Output the records exactly, and drop each picture.

━━ Provided records ━━

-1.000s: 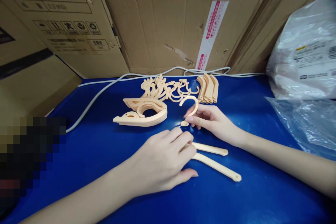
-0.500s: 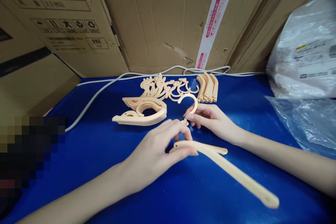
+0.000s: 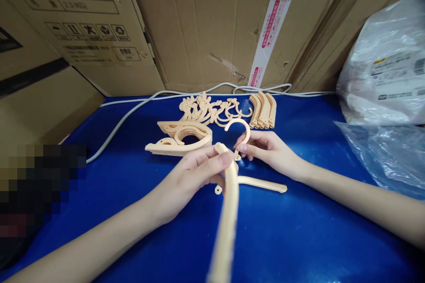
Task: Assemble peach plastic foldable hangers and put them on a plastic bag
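Observation:
My left hand [image 3: 195, 177] is closed on a long cream plastic hanger arm [image 3: 229, 212], thumb on top near its holed end; the far end points toward me and is blurred. My right hand [image 3: 262, 148] pinches a cream hanger hook [image 3: 245, 128] by its lower stem, with the curve upward. The held arm's upper end is close to the hook's base; whether they touch I cannot tell. Beneath, a second hanger arm [image 3: 265, 183] lies on the blue table, partly hidden by my left hand and the held arm.
Behind my left hand is a stack of folded hangers [image 3: 186, 141]. Farther back lie a heap of loose hooks [image 3: 202, 108] and several hanger arms in a row [image 3: 262, 110]. A white cable [image 3: 122, 119] runs before cardboard boxes [image 3: 206, 31]. Clear plastic bags [image 3: 381, 75] are at right.
My left hand has lifted and turned its hanger arm, so it swung from pointing right to pointing toward me. The right hand and hook stay nearly still.

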### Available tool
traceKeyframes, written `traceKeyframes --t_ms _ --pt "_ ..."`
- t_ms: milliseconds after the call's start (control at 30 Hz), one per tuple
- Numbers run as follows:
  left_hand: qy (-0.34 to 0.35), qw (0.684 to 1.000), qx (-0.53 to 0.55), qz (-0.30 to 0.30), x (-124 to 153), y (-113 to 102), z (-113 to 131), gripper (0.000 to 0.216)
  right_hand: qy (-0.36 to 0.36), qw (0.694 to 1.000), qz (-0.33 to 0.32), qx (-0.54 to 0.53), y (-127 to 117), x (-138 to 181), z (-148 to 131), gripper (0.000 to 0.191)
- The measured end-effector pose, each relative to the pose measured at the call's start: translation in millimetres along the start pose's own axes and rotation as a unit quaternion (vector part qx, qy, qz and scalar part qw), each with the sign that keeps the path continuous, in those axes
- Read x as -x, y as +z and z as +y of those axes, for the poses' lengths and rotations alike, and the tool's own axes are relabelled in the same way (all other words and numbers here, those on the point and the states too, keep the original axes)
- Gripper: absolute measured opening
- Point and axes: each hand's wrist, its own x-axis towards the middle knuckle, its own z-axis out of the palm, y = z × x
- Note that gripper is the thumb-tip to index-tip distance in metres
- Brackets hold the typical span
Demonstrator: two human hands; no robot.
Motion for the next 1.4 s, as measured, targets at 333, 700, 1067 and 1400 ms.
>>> traceKeyframes --t_ms 333,700,1067,1400 --pt "0.033 0.901 -0.432 -0.012 6.2 3.9 0.6 0.029 -0.016 0.997 -0.048 -0.065 -4.0 0.9 -0.2 0.016" --pt "0.208 0.611 -0.762 0.057 4.7 -3.7 -17.9 0.03 0.017 0.986 0.001 -0.169 -9.5 -3.4 4.0 0.05" --pt "0.191 0.654 -0.73 0.058 1.9 -4.2 -17.4 0.024 0.001 0.984 -0.045 -0.172 -9.5 -2.6 3.9 0.054" --pt "0.224 0.612 -0.758 0.013 1.5 -4.3 -14.1 0.03 0.005 0.984 -0.034 -0.177 -10.2 -3.0 6.6 0.058"
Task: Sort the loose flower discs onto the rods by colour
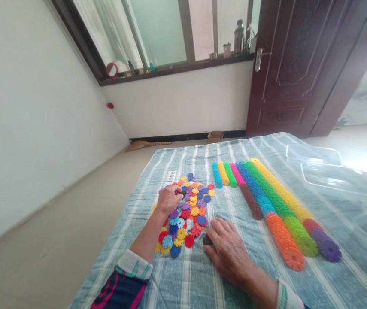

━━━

Expected output:
-1.000s: 
-0.500s: 
+0.000s: 
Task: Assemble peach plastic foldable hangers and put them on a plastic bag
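Observation:
My left hand [image 3: 195, 177] is closed on a long cream plastic hanger arm [image 3: 229, 212], thumb on top near its holed end; the far end points toward me and is blurred. My right hand [image 3: 262, 148] pinches a cream hanger hook [image 3: 245, 128] by its lower stem, with the curve upward. The held arm's upper end is close to the hook's base; whether they touch I cannot tell. Beneath, a second hanger arm [image 3: 265, 183] lies on the blue table, partly hidden by my left hand and the held arm.
Behind my left hand is a stack of folded hangers [image 3: 186, 141]. Farther back lie a heap of loose hooks [image 3: 202, 108] and several hanger arms in a row [image 3: 262, 110]. A white cable [image 3: 122, 119] runs before cardboard boxes [image 3: 206, 31]. Clear plastic bags [image 3: 381, 75] are at right.
My left hand has lifted and turned its hanger arm, so it swung from pointing right to pointing toward me. The right hand and hook stay nearly still.
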
### Available tool
traceKeyframes, written `traceKeyframes --t_ms _ --pt "_ ..."`
- t_ms: milliseconds after the call's start (control at 30 Hz), one per tuple
- Numbers run as follows:
  left_hand: qy (-0.34 to 0.35), qw (0.684 to 1.000), qx (-0.53 to 0.55), qz (-0.30 to 0.30), x (-124 to 153), y (-113 to 102), z (-113 to 131), gripper (0.000 to 0.216)
  right_hand: qy (-0.36 to 0.36), qw (0.694 to 1.000), qz (-0.33 to 0.32), qx (-0.54 to 0.53), y (-127 to 117), x (-138 to 181), z (-148 to 131), gripper (0.000 to 0.191)
- The measured end-effector pose, each relative to the pose measured at the call's start: translation in millimetres along the start pose's own axes and rotation as a unit quaternion (vector part qx, qy, qz and scalar part qw), each with the sign that keeps the path continuous, in those axes
- Read x as -x, y as +z and z as +y of those axes, for the poses' lengths and rotations alike, and the tool's own axes are relabelled in the same way (all other words and numbers here, those on the point and the states too, keep the original axes)
- Gripper: absolute measured opening
- Point and axes: each hand's wrist, its own x-axis towards the middle knuckle, its own z-axis out of the palm, y = z × x
- Note that gripper is the thumb-tip to index-tip distance in metres
- Brackets hold the typical span
Demonstrator: two human hands; no robot.
Motion for the next 1.4 s, as measured, targets at 333, 700, 1067 and 1400 ms.
>>> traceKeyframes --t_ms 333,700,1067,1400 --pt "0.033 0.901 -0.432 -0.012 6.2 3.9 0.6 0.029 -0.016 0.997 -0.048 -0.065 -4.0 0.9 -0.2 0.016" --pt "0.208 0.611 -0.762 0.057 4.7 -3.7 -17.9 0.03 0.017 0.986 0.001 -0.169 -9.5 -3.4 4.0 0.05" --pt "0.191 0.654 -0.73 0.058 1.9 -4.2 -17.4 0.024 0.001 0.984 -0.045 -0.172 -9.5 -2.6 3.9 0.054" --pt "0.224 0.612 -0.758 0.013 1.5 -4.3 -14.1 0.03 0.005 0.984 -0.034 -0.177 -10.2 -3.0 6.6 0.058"
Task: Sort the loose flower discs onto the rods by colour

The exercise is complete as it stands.